» **PROBLEM TO WORK ON**
Output must match the data below exactly from its first line through the line that contains "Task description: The", with no other line.

» **STORED DATA**
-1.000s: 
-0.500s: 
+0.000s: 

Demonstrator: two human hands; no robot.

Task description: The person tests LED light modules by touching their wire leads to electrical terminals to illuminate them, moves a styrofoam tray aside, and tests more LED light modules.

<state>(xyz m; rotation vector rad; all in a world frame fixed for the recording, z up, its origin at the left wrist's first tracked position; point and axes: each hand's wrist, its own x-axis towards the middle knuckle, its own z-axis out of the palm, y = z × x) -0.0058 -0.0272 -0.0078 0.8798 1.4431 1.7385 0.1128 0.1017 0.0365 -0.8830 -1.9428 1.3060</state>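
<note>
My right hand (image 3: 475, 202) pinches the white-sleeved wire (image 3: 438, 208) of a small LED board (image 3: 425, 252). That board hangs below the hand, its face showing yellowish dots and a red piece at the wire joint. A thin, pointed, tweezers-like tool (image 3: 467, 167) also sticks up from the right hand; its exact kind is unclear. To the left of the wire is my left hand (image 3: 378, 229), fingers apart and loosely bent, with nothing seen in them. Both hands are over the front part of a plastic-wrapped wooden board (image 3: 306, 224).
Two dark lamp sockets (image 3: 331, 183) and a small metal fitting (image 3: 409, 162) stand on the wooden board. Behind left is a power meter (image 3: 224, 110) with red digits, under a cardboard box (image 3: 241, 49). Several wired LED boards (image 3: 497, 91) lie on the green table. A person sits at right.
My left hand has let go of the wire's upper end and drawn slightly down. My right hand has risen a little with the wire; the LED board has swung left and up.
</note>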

» **TASK OUTPUT**
-1.000s: 
-0.500s: 
+0.000s: 

Demonstrator: two human hands; no robot.

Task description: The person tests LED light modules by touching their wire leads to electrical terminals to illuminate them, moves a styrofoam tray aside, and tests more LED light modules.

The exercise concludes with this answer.